Домой он вернулся поздно, довольно измотанным, и, наспех поужинав, завалился спать. А наутро узнал о ночном инциденте в палате номер семь. Точнее, речь шла о раннем утре, когда, в начале пятого, пациент Левченко принялся что было силы стучать в запертую дверь палаты, сопровождая этот стук истошными воплями. До того, как ему вкатили двойную дозу успокоительного, он успел превратить в клочья собственную рубашку и зубами отодрать подошву от своего же тапка. Скрученный сноровистыми руками санитаров, он, прибегнув уже к членораздельной, хотя и несколько сумбурной речи, пытался объяснить, что сосед по палате сознательно заразил вирусом его внутренние компьютеры и теперь не помогает никакая перезагрузка. Вместо обычного торса с прицелом и звездой он видел какие-то другие картины – а его собственные программы были, якобы, непоправимо испорчены.

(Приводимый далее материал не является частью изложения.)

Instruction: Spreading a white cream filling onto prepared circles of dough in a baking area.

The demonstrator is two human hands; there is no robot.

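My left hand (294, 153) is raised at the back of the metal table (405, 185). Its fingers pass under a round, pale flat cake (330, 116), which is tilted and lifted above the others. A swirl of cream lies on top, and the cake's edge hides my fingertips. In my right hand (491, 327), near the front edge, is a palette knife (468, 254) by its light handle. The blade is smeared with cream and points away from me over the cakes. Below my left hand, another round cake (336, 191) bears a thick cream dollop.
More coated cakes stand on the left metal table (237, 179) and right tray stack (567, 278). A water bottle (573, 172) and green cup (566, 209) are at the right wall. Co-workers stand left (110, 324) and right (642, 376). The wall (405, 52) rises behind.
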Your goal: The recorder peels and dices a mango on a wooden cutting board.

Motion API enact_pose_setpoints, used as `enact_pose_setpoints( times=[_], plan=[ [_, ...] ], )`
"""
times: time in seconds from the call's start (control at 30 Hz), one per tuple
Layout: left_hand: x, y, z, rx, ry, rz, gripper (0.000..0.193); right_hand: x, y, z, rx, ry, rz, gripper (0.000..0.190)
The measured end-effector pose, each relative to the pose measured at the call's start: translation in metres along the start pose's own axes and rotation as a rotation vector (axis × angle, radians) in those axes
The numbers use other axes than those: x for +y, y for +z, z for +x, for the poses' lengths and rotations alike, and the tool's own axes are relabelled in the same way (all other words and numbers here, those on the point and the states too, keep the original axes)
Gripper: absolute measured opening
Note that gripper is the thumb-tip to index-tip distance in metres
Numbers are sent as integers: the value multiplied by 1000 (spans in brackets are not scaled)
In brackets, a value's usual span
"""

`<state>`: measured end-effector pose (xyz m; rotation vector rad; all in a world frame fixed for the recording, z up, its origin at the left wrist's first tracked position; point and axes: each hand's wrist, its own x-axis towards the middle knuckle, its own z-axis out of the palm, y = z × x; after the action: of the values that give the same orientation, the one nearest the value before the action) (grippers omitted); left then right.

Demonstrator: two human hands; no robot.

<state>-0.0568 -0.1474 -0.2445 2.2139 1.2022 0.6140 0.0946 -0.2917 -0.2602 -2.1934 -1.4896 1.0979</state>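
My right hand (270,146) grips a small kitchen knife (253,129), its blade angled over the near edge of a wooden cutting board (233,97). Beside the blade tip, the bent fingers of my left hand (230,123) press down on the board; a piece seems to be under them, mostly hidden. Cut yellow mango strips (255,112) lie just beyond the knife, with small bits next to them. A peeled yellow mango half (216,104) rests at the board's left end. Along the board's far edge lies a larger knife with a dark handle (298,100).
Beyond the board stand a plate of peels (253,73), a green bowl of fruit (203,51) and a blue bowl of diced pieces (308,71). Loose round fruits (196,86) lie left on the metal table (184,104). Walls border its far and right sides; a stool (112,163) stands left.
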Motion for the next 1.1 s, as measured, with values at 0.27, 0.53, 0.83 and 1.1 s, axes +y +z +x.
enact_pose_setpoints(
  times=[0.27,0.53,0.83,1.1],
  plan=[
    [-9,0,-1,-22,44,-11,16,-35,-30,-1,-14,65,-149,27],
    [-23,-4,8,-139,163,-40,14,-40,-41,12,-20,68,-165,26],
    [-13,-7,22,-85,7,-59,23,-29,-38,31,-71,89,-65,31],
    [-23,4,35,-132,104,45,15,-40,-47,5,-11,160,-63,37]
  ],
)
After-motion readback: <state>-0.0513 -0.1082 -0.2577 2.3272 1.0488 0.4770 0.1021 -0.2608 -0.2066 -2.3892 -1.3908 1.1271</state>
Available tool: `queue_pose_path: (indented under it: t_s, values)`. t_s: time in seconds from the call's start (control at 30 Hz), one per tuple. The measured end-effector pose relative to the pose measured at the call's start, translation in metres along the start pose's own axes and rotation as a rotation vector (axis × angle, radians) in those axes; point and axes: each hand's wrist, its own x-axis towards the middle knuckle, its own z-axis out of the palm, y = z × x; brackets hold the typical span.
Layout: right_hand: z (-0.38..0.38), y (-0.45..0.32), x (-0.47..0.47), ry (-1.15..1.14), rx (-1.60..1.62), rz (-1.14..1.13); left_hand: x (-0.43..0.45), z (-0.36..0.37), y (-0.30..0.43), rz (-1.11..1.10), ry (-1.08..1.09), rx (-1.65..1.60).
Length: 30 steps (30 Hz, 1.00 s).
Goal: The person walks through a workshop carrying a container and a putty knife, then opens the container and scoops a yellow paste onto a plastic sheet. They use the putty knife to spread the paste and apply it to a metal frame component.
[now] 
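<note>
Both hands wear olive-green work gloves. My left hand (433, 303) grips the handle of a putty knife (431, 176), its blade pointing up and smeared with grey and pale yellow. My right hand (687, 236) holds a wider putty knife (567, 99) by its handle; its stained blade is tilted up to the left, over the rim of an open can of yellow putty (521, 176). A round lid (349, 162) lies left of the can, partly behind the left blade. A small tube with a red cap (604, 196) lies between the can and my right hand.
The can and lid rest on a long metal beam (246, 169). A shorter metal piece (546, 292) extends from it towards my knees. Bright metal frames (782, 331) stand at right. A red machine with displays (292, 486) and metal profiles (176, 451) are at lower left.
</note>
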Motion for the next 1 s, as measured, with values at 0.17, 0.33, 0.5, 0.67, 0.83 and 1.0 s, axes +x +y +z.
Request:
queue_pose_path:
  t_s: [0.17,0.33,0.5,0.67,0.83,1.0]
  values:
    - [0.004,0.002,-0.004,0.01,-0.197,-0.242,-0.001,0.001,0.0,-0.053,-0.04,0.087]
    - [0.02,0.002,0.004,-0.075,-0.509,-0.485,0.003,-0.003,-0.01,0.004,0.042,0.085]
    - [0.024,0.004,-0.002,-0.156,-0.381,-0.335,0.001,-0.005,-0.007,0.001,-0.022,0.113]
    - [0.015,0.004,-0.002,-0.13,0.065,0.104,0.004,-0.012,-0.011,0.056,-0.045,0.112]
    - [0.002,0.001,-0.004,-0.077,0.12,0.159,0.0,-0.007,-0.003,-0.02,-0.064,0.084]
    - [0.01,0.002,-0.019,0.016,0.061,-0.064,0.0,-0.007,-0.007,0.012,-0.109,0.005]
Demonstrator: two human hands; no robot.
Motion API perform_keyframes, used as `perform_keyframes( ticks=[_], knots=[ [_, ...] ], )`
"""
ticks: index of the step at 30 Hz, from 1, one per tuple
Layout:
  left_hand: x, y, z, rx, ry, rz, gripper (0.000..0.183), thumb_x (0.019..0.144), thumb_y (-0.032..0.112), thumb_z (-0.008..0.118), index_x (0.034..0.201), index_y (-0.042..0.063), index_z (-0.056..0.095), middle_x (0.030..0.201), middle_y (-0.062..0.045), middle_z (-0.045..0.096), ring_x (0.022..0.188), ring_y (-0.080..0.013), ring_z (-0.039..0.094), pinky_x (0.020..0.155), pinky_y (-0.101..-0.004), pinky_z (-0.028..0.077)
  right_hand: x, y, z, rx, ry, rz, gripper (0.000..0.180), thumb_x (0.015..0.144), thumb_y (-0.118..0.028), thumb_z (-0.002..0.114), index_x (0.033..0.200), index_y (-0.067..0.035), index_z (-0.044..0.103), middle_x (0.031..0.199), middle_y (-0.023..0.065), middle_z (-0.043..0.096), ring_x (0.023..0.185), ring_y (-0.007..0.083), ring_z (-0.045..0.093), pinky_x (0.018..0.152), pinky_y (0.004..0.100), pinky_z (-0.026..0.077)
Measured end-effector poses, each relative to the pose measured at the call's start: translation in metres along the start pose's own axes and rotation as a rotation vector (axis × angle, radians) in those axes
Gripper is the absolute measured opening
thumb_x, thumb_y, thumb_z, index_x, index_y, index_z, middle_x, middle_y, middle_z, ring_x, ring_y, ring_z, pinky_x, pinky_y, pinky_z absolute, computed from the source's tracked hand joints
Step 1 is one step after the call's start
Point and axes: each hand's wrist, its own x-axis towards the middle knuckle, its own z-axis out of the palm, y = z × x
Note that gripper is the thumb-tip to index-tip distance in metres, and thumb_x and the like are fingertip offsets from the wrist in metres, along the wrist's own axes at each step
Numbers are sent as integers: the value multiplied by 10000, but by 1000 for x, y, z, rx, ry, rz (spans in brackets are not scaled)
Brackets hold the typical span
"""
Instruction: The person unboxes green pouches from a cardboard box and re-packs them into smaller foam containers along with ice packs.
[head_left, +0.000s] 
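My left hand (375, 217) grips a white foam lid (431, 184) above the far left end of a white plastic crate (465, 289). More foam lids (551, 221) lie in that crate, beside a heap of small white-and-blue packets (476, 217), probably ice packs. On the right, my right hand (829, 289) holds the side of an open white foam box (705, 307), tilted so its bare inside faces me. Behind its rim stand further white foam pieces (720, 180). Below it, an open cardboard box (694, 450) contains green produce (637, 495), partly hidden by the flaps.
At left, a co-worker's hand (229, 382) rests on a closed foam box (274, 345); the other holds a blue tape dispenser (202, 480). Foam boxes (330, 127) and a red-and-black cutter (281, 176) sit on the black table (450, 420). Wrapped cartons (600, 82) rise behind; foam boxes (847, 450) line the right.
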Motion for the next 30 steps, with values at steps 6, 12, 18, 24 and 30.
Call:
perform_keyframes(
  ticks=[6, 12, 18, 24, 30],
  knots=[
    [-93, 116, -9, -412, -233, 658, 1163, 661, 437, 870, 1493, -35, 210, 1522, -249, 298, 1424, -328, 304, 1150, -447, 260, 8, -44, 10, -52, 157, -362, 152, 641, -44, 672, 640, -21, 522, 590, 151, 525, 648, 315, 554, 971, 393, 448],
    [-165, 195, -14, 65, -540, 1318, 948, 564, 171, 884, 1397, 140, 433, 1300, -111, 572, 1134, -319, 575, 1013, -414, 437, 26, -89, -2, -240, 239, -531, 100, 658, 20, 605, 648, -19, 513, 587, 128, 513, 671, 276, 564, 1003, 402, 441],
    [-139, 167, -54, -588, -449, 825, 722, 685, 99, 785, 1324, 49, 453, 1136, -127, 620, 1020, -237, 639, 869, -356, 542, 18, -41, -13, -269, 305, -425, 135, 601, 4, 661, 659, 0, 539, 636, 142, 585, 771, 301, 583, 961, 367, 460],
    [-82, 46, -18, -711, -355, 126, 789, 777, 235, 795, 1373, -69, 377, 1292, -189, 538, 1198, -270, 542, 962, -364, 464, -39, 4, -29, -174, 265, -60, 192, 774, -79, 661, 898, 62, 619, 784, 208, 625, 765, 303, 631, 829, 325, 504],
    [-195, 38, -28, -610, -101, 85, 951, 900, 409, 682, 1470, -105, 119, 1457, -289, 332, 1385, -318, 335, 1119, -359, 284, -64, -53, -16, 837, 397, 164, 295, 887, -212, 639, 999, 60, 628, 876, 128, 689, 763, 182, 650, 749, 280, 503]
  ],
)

В течение всего этого, полного шумовых эффектов, инцидента сосед Левченко по палате номер семь Игорь Владимирович Ковалев продолжал спать – или притворялся спящим.
К тому времени, когда доктор Самопалов приехал в клинику, Левченко, которого переместили в бокс, еще находился под воздействием транквилизаторов и не имел никаких претензий к окружающему миру. Убедившись в том, что состояние Левченко пока не внушает тревоги, доктор Самопалов наведался в седьмую палату. Приутихшее было ощущение душевного неудобства вновь вернулось к нему.
Игорь Владимирович Ковалев лежал в постели, заложив руки за голову, смотрел в потолок и едва заметно шевелил губами, словно шептал что-то. Вопреки уже сложившемуся стереотипу, он, завидев входящего в палату психиатра, тихо, но внятно сказал:
– Здравствуйте, Виктор Палыч.
Отметив про себя это неожиданное отклонение от шаблона, доктор Самопалов ответил на приветствие и подошел к кровати Ковалева.
– Как там мой сосед, успокоился? – в голосе Ковалева не звучало никакого интереса и его застывшее лицо напоминало маску, ко рту которой приделаны ниточки: губы шевелятся, а все остальное – неподвижно.
– Успокоился, – ответил доктор Самопалов, бросив взгляд на кровать Левченко со скомканным одеялом и лежащей в изножье подушкой.
– Наверное, это действительно я ему удружил. Наверное, он увидел что-то из моих картин.
– Каких картин? Вы вновь видите картины?
– Ну, это я их так называю, а это на самом деле не картины, как тогда, с Черным графом… Какая-то иная реальность… или иллюзия, это одно и то же. Только теперь я полностью погружаюсь, растворяюсь… Полностью, понимаете? И знаю, что это не сон… Просто превращаюсь в тот мир, словно я и есть – тот мир… Знаю каждую его частицу, каждая его частица – это я, и всё вокруг – тоже я, и я все знаю, и все могу… Сегодня ночью я был драконом, Виктор Палыч… И еретиком тоже был, и библейским Моисеем… Это так интересно… Только теперь меня на ночь нужно будет, наверное, привязывать к кровати.
– Вы считаете, это необходимо? – осторожно спросил доктор Самопалов.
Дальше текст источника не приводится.